Check each line of the material that follows, and copy those holding the string "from".

-- Provided material follows --

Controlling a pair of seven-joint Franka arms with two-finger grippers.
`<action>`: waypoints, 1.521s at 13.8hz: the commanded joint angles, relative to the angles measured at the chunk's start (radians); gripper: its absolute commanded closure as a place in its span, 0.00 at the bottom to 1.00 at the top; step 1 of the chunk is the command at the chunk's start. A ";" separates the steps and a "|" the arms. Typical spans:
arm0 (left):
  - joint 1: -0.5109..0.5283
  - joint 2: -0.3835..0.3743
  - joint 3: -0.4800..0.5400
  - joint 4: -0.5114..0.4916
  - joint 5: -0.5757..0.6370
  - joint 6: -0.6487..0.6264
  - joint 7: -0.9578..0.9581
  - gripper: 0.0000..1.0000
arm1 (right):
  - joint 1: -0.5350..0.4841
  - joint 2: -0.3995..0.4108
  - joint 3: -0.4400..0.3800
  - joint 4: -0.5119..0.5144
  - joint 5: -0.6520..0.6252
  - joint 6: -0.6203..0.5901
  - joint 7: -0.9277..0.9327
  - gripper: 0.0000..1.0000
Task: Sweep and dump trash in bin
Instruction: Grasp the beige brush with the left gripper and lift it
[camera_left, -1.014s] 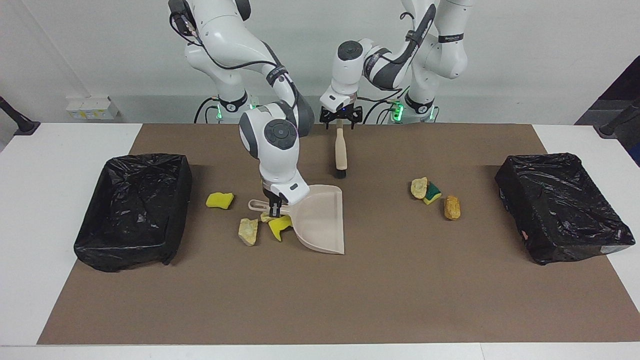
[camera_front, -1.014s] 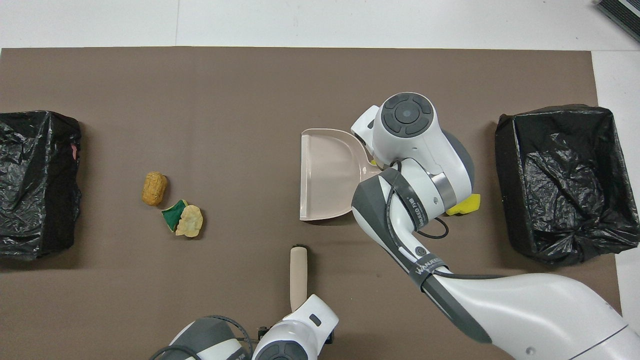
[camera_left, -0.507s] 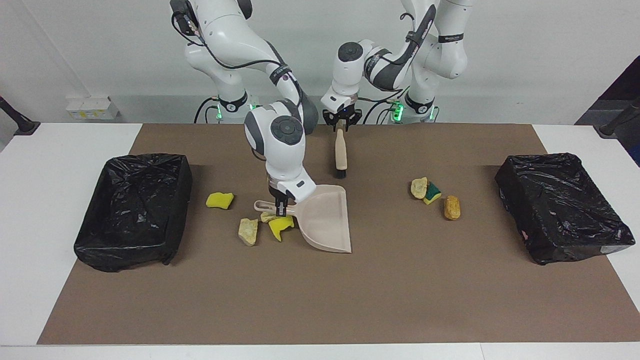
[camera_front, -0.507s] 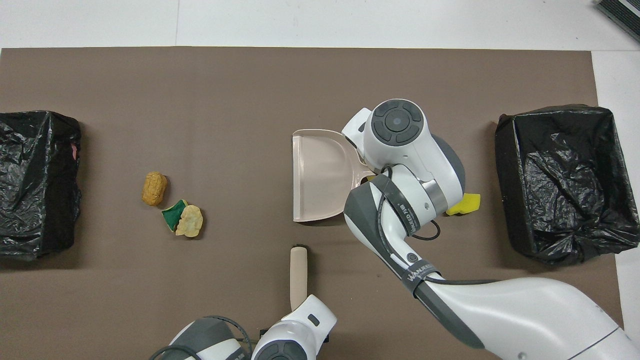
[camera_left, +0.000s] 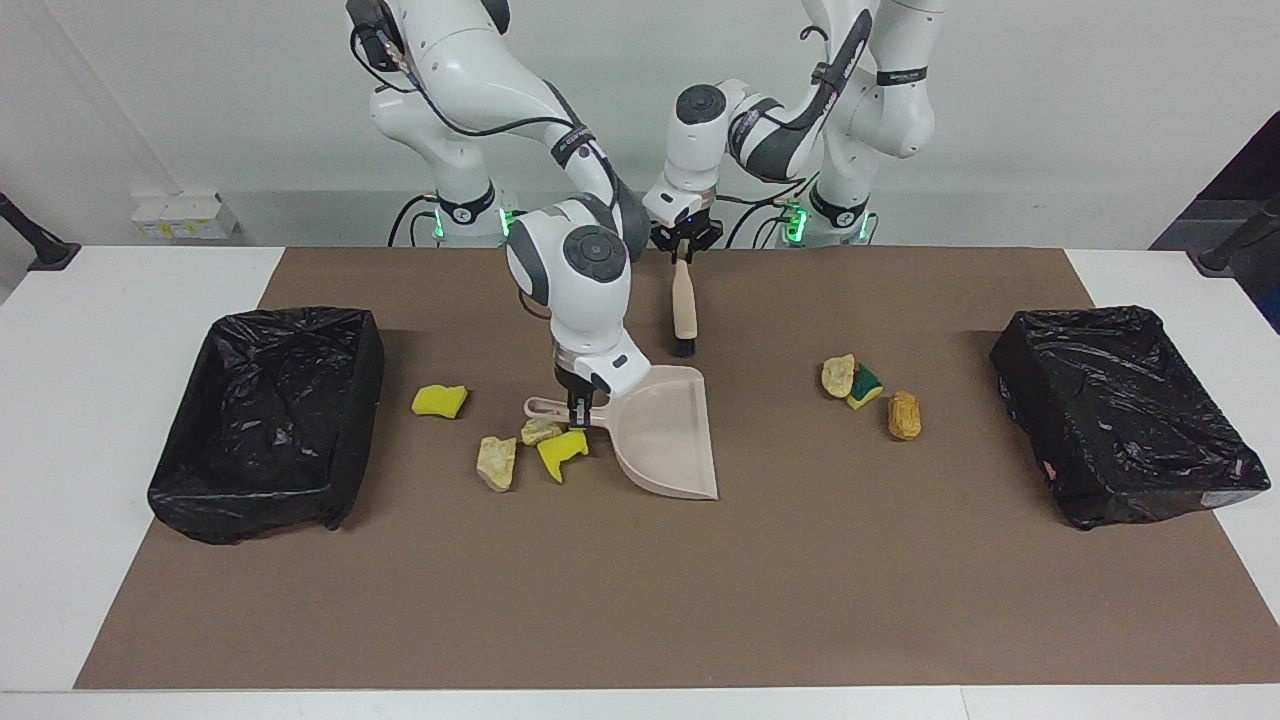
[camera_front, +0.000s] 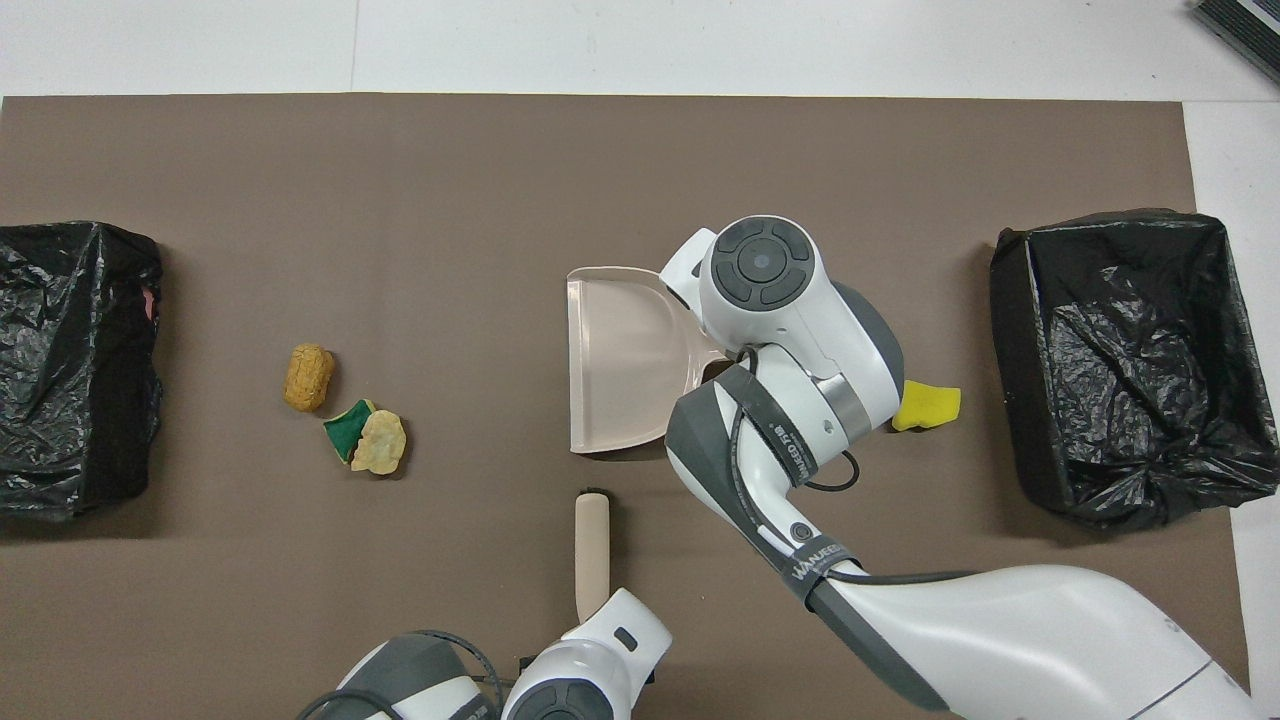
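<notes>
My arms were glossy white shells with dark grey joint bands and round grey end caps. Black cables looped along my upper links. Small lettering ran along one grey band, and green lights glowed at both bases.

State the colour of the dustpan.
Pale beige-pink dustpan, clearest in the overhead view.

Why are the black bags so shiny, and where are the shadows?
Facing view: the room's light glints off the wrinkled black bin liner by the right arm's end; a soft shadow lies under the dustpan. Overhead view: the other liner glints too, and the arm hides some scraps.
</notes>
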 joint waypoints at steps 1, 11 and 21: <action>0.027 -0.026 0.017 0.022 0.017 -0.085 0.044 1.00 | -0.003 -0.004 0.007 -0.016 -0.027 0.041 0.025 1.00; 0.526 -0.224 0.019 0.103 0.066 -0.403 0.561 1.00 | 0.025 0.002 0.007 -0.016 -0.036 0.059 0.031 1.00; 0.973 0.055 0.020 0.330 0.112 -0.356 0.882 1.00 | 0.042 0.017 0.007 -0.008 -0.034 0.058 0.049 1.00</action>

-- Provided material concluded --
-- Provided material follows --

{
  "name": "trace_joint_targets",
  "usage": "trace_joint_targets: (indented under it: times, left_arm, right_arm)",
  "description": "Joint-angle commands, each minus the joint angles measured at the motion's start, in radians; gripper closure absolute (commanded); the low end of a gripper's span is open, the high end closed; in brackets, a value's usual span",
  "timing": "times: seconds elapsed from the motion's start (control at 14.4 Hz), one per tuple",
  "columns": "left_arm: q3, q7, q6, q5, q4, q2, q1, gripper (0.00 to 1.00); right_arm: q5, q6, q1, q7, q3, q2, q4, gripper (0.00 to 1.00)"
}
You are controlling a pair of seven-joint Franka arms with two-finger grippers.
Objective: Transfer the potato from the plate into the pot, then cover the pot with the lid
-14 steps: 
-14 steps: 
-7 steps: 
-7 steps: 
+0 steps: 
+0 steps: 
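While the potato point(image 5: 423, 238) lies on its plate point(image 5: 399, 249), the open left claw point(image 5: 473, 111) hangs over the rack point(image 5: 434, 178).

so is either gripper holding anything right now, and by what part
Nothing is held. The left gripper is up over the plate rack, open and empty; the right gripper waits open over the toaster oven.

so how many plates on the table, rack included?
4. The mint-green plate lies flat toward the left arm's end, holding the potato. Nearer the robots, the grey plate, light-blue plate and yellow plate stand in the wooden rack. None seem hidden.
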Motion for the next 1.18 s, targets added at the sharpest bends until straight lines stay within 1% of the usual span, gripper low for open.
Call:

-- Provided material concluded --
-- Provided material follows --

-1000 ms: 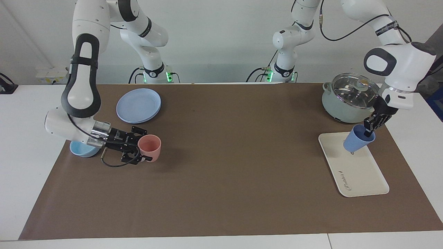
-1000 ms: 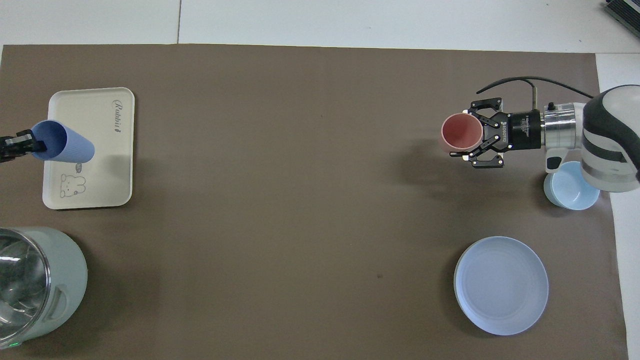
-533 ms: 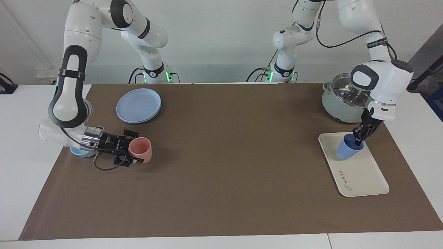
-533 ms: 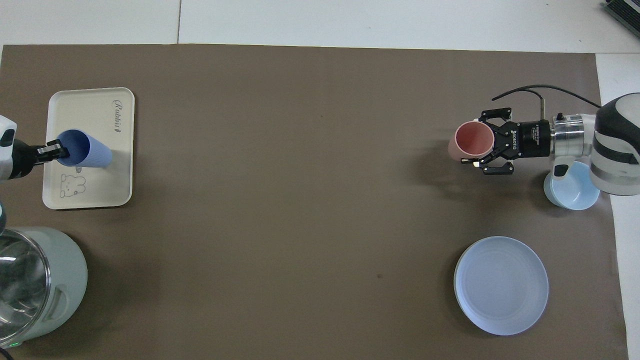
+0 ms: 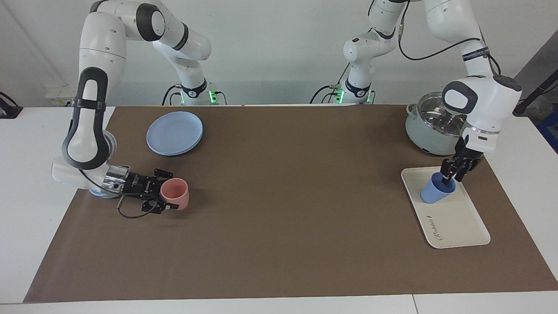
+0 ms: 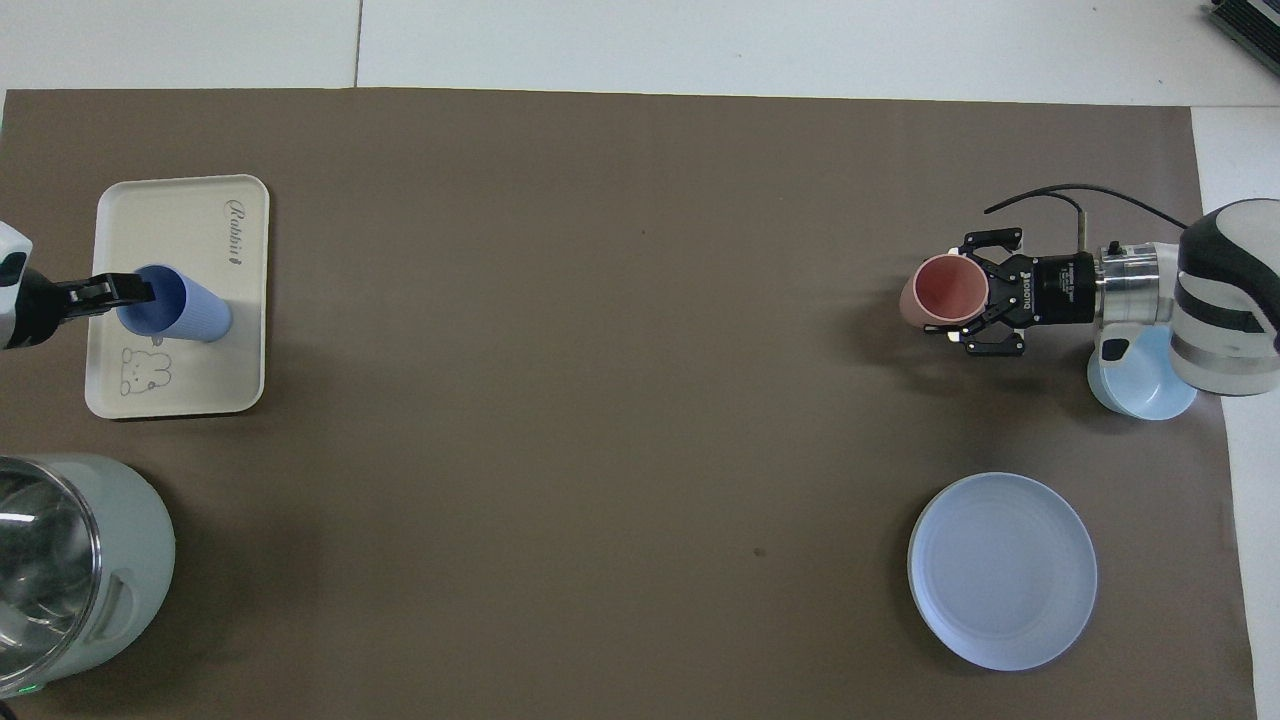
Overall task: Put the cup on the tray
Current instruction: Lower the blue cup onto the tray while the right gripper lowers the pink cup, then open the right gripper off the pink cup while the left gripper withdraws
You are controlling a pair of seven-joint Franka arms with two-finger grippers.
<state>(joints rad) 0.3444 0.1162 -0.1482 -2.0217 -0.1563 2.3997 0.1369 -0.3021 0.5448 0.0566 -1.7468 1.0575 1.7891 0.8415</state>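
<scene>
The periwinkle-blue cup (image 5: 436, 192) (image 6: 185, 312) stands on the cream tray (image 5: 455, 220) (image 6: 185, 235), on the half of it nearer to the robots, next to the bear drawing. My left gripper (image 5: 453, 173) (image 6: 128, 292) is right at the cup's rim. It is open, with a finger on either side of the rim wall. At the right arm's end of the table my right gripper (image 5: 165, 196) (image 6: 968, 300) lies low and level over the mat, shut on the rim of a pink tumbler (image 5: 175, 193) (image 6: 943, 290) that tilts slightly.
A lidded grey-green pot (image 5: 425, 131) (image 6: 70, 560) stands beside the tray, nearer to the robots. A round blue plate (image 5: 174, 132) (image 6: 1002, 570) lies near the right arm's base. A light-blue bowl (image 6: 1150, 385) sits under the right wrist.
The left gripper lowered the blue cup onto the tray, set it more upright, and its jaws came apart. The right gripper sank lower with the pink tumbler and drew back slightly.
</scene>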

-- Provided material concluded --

Answer to this task:
  "timing": "times: seconds elapsed from the motion's start (control at 14.4 Hz), one per tuple",
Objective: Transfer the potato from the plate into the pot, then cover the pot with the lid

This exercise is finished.